Kondisi kemanusiaan di Jalur Gaza masih berada pada tingkat yang sangat kritis. Hal itu ditegaskan oleh Jonathan Fowler, Direktur Komunikasi di Badan PBB untuk Pengungsi Palestina (UNRWA).
Ia menyebut bahwa gencatan senjata antara Israel dan Hamas baru merupakan langkah awal untuk mengurangi penderitaan jutaan warga di wilayah yang porak-poranda akibat perang.
Dalam wawancara dengan kantor berita Anadolu, Fowler menekankan bahwa penghentian sementara pertempuran “adalah langkah penting, tetapi baru permulaan untuk mengatasi bencana kemanusiaan yang terjadi di Gaza.”
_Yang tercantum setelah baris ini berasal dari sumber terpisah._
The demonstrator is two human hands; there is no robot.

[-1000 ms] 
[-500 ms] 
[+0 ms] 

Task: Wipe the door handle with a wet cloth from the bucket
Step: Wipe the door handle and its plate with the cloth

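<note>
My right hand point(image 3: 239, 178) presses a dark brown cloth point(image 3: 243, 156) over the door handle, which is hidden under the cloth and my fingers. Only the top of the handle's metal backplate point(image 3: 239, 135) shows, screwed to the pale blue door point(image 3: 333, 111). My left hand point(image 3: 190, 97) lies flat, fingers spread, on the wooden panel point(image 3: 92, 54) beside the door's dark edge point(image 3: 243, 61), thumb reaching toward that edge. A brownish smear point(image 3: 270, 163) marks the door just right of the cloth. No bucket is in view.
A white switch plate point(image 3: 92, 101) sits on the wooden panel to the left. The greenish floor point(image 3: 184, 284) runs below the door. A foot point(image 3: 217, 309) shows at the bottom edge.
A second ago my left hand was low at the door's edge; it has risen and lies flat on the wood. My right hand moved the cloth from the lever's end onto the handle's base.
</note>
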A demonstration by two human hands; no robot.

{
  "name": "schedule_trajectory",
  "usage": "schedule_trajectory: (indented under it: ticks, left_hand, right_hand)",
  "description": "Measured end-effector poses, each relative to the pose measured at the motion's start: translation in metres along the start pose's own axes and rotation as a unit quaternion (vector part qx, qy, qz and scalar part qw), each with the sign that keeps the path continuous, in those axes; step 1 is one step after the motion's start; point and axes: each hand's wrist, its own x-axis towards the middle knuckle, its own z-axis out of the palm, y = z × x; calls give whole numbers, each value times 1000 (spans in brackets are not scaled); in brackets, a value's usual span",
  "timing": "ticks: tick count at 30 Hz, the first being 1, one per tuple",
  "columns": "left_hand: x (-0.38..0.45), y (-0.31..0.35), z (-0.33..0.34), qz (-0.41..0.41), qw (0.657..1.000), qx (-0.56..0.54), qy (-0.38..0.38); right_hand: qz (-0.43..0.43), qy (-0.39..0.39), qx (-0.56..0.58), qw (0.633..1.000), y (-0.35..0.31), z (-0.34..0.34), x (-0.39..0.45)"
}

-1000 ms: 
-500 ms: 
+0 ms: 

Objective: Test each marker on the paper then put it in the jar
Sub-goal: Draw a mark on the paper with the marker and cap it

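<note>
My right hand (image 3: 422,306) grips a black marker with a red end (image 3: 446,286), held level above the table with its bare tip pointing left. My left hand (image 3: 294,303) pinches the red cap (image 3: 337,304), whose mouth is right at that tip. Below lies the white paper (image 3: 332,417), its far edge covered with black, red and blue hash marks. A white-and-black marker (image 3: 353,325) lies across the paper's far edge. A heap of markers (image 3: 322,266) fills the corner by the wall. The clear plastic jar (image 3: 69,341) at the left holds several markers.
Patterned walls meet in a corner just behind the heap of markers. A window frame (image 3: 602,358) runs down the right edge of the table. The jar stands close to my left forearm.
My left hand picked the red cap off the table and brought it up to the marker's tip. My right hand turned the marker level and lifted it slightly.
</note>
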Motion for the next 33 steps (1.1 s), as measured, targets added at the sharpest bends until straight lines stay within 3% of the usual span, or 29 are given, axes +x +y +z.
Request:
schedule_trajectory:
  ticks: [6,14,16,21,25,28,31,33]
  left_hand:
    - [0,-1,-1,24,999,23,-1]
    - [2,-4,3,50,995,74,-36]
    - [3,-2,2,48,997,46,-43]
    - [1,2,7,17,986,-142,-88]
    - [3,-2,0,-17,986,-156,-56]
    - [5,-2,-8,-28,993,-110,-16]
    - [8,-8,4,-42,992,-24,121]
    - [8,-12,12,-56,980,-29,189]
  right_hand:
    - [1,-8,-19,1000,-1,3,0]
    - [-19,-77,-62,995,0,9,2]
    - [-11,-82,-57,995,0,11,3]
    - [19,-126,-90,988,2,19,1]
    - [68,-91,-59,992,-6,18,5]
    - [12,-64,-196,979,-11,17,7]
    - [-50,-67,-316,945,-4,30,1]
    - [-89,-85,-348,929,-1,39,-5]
Gencatan senjata tersebut mulai berlaku pada Jumat pekan lalu, setelah tercapainya kesepakatan antara Hamas dan Israel berdasarkan rencana Presiden Amerika Serikat (AS), Donald Trump.
Meski demikian, rencana tersebut datang setelah dua tahun serangan Israel yang didukung Washington, yang menewaskan 67.938 orang dan melukai 170.169 lainnya — sebagian besar di antaranya adalah anak-anak dan perempuan.
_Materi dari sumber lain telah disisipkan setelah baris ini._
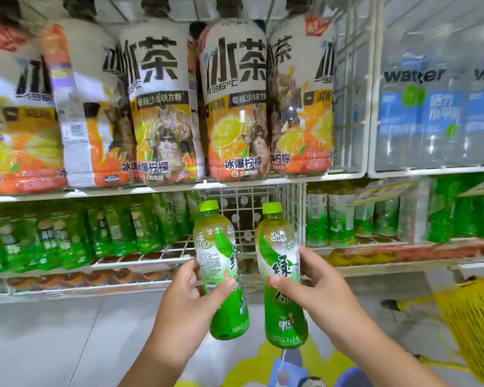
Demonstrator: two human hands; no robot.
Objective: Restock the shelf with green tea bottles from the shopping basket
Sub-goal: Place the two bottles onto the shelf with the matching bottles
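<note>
Green-capped tea bottle in left hand, second bottle in right hand; each grip closed round bottle's middle, thumb across label. Both bottles upright, slightly tilted, raised before empty gap in white wire shelf. Green tea rows stocked left and right of gap. Lemon tea bottles on shelf above. Yellow shopping basket at lower right, contents not visible. Judgement: restocking partway; these two not yet placed.
</note>
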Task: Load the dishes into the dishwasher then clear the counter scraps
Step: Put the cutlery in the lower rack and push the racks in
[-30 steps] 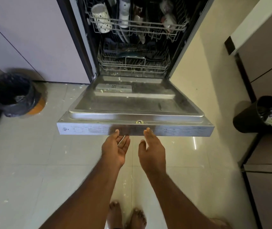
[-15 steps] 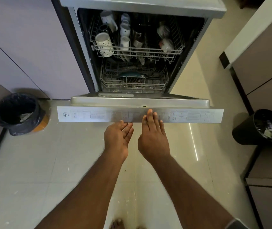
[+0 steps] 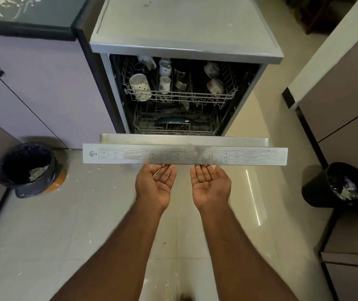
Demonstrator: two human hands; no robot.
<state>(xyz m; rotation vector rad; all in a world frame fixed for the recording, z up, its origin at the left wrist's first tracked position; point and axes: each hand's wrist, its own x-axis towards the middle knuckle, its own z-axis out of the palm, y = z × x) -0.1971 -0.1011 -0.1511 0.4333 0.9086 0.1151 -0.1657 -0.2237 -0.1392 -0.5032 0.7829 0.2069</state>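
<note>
The dishwasher (image 3: 186,46) stands open ahead, its steel door (image 3: 184,153) partly raised so that I see mainly its top edge with a printed label. My left hand (image 3: 156,185) and my right hand (image 3: 210,185) are palm up with straight fingers, fingertips under the door's edge near its middle. Inside, the upper rack (image 3: 180,95) holds several mugs and cups, among them a spotted white mug (image 3: 140,86). The lower rack (image 3: 175,124) holds a teal dish (image 3: 171,121).
A black-lined bin (image 3: 28,168) with scraps stands on the floor at the left, a black bin (image 3: 339,185) at the right. Lilac cabinets flank the dishwasher on the left, grey cabinets on the right. A dark countertop (image 3: 25,11) with white scraps lies top left. Crumbs dot the tiles.
The door has swung up from flat to partly raised. Both hands turned from palm down to palm up under its edge, and the view has pulled back and up.
</note>
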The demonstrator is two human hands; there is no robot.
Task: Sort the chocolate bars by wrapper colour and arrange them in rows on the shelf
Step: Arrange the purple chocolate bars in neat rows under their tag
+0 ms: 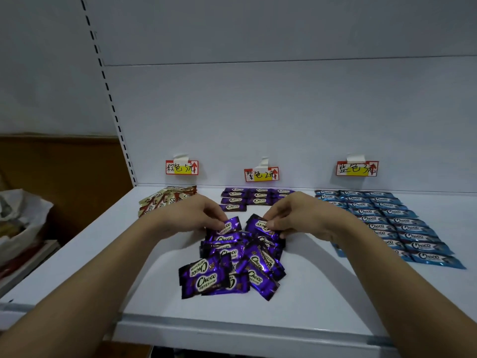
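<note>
Three colours on one shelf: brown, purple and blue wrappers, each under its own price tag.
Shelf (322, 293): white board with a white back panel; everything below lies on it.
Blue rows (392, 223): on my right, neat rows running from the back panel toward the front edge, under the right tag (357, 168).
Loose purple pile (232, 257): in the middle of the shelf, between my forearms, bars overlapping at all angles, some upside down.
Purple rows (254, 197): at the back, just beyond the pile, a few short rows under the middle tag (261, 173).
Brown bars (165, 198): back left, a slanted overlapping bunch under the left tag (182, 167).
My left hand (191, 215): palm down at the far end of the pile, thumb and fingertips pinching the left purple bar (228, 226), which stands tilted up off the heap.
My right hand (296, 215): palm down across from it, fingers curled onto the right purple bar (259, 224), gripping its near end; the bar leans on the pile.
Bag (23, 215): pale plastic, off the shelf's left end, lower down.
</note>
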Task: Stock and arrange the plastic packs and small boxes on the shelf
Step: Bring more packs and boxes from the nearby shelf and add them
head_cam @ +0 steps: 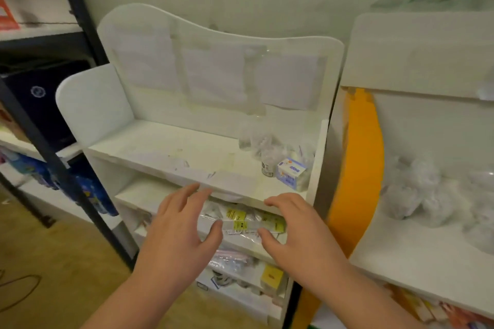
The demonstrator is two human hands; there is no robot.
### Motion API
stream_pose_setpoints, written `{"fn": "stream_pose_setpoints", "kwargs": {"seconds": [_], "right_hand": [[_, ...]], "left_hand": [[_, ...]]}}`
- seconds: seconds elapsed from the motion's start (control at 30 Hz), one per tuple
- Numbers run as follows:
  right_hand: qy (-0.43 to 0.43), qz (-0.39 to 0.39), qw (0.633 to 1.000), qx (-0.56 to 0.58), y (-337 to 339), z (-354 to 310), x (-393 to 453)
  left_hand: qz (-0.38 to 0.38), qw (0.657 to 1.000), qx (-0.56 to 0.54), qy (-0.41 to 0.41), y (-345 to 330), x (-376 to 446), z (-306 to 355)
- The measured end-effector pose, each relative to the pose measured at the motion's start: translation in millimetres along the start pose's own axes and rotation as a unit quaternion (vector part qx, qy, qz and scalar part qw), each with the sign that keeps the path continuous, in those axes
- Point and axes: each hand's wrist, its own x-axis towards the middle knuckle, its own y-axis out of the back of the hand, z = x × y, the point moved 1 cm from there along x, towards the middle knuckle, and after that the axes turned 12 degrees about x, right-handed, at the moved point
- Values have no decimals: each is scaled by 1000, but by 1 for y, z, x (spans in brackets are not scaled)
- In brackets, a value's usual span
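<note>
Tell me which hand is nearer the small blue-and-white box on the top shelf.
Right. The right hand sits just below and left of the small blue-and-white box; the left hand is much farther left, under the shelf edge.

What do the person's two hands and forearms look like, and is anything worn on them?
The left hand and the right hand are both bare: no gloves, and no rings, watch or bracelet show. The forearms are also uncovered as far as the bottom edge of the picture, with no sleeve in view. The fingernails look short and plain, though the picture is slightly blurred.
</note>
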Motion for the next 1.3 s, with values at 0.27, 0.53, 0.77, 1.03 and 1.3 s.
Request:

Menurut perkiraan PBB, biaya rekonstruksi Gaza kini mencapai sekitar 70 miliar dolar AS.
Bantuan yang masih jauh dari cukup
Fowler mengingatkan bahwa volume bantuan yang masuk harus meningkat secara drastis agar dapat memenuhi kebutuhan dasar warga Palestina.
“Setiap hari keterlambatan dalam memfasilitasi masuknya bantuan berarti semakin banyak nyawa yang hilang akibat kekurangan gizi dan ketiadaan kebutuhan pokok,” tegasnya.
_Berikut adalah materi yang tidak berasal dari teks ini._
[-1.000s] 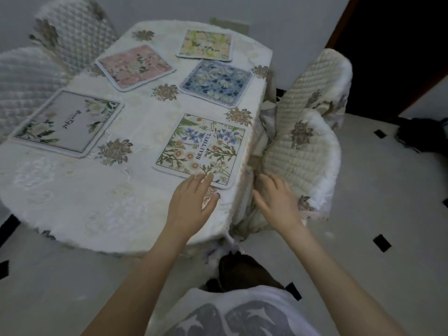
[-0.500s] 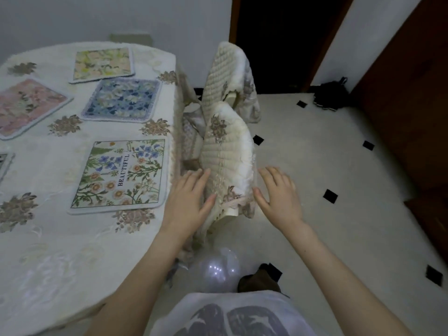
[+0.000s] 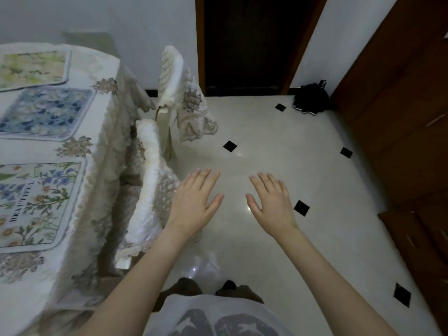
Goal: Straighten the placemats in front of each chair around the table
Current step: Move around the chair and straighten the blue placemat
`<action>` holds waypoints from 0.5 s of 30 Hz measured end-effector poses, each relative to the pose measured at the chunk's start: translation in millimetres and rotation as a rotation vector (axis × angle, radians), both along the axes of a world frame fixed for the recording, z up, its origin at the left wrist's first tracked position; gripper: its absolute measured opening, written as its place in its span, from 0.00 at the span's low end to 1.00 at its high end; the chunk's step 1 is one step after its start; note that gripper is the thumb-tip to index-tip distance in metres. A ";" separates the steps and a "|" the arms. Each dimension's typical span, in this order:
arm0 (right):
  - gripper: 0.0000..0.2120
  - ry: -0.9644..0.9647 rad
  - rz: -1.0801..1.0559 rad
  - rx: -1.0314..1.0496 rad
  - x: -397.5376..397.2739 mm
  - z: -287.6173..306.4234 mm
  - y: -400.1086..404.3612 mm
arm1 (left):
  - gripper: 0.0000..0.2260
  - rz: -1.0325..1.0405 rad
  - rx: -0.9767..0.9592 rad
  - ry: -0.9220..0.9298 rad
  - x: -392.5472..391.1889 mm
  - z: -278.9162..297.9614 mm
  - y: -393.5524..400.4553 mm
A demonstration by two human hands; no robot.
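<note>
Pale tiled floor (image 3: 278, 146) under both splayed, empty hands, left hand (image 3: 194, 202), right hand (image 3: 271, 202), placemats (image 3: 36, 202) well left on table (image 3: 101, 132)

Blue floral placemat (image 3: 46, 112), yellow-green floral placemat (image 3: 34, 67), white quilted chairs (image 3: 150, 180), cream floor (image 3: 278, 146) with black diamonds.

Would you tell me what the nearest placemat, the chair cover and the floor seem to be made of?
Placemat: probably printed fabric, matte, with a stitched-looking border. Chair cover: quilted white cloth, visibly padded and fringed. Floor: glossy pale tile, likely ceramic or stone, reflecting light, with small black inset squares.
</note>
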State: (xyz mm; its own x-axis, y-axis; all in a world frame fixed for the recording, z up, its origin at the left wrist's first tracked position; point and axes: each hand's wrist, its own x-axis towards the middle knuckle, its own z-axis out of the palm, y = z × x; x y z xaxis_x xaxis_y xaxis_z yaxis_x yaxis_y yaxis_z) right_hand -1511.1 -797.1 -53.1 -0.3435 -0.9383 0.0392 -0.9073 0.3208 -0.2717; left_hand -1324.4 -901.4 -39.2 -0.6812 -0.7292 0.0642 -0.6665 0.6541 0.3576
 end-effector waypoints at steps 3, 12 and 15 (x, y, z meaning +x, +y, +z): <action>0.22 -0.010 0.044 -0.032 -29.4 3.3 -29.7 | 0.26 0.054 -0.014 0.009 -22.6 4.8 -18.9; 0.21 -0.052 0.263 -0.090 -70.6 3.4 -163.6 | 0.25 0.264 -0.041 0.052 -61.0 -0.2 -107.7; 0.21 -0.049 0.343 -0.075 -80.4 4.8 -220.4 | 0.25 0.328 -0.059 0.059 -71.2 -4.1 -149.1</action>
State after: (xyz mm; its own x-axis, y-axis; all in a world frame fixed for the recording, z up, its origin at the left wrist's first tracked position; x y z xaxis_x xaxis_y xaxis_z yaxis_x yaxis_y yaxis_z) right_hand -1591.5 -1017.5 -48.3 -0.0122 -0.9945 0.1038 -0.9440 -0.0227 -0.3293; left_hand -1395.6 -1050.4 -43.3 -0.4045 -0.9029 0.1452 -0.8243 0.4287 0.3697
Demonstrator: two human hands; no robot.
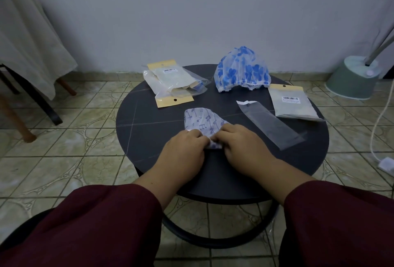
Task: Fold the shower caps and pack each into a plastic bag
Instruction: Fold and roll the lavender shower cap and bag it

Menurutnya, prioritas mendesak saat ini adalah mencegah meluasnya kelaparan dan penyebaran penyakit, sebelum kemudian melanjutkan bantuan untuk membangun kembali kehidupan masyarakat.
Selama dua tahun genosida yang dijalankan secara sistematis, kebijakan blokade pangan dan kelaparan yang diberlakukan Israel telah merenggut 463 nyawa warga Palestina, termasuk 157 anak-anak.
Pada 22 Agustus 2025, Inisiatif Klasifikasi Terpadu Keamanan Pangan Global (IPC) secara resmi menyatakan terjadinya kelaparan di Kota Gaza bagian utara.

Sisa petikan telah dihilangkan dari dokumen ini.